Frankly MMS is a dinosaur of a technology and won’t be around in 5 years.  It also enables Telcos to charge you for something that should be free.  You can accomplish everything MMS does on mobile email so long as your recipient has email on their phone.  Sure, not everyone does now, but they will…soon.

That being said, Apple and AT&T are being sued because the iPhone has yet to get MMS in the US – though it has been touted as a feature by both Apple and AT&T.  AT&T has promised this feature (and tethering) by late summer.  We are pretty Meh on the whole issue but were pretty sure a lot of you feel strongly about this.  Here’s the long version:


A class action started in a Louisiana district court alleging that Apple and AT&T touted the iPhone as supporting MMS (multimedia messaging service) but have not as yet provided the service. The plaintiffs allege that Apple "advertised heavily that the new version of iPhone, the 3G, as well as the even newer version the 3G-S would allow MMS. Apple’s print and video advertisements in and on television, the internet, the radio, newspapers and direct mailers all touted the availability of MMS." AT&T advertised the same functionality, the filing says.

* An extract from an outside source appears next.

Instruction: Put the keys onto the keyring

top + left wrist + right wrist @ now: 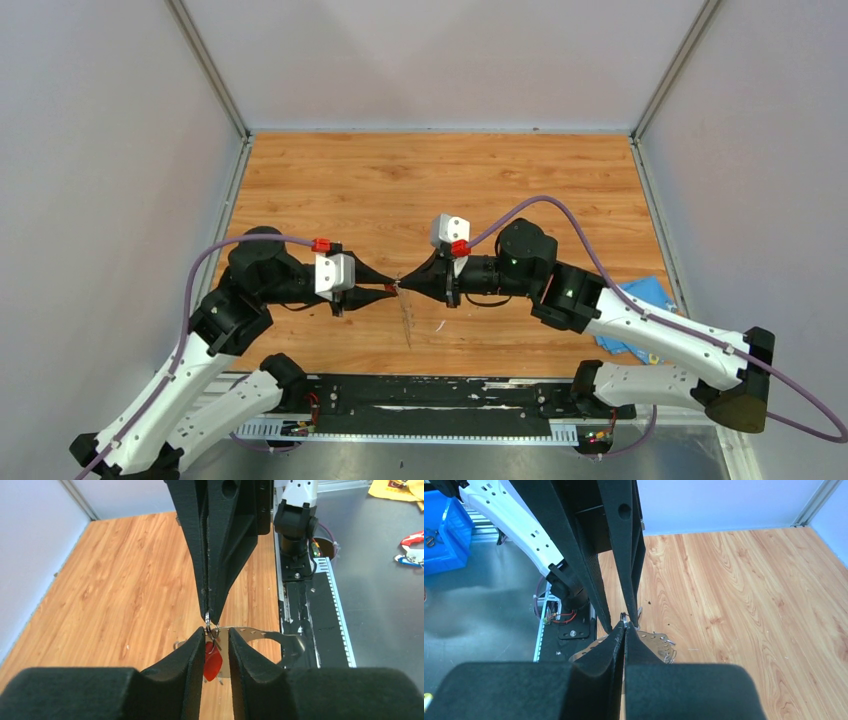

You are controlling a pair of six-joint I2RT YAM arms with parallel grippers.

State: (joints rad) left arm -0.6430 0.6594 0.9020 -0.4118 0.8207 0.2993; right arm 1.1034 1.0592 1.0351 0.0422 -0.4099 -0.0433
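right end effector (624, 630) pinched shut on keyring (260, 632) | left end effector (216, 634) narrow around red key (212, 664), grip unclear | risk: it slips loose, falls to tabletop (125, 580)

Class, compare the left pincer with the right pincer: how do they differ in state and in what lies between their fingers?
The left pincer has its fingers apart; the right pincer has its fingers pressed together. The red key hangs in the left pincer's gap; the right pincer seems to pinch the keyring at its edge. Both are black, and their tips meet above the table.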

But since the launch, in the USA, such functionality is not yet available. The court filing says the AT&T Answer Center page said: "Customers who are sent a MMS message and own a non-MMS capable device will receive a text message instead of an actual MMS message." But, the filing alleges: "AT&T is not a carrier which offers MMS! Of course, AT&T is the only carrier in the United States used by the iPhone. In other words, AT&T’s towers do not support MMS." Apple, says the filings, has revealed that AT&T has never upgraded its towers so as to support MMS functionality. "The only excuse offered by AT&T and Apple is a mouseprint disclaimer on the website, in barely readable font, which reads ‘MMS Support from AT&T coming in late summer’". The class action suit alleges the Louisana suit will consist of at least 10,000 individuals. The action is brought both under the Louisiana Unfair Trade Practices Act and other Louisiana civil codes.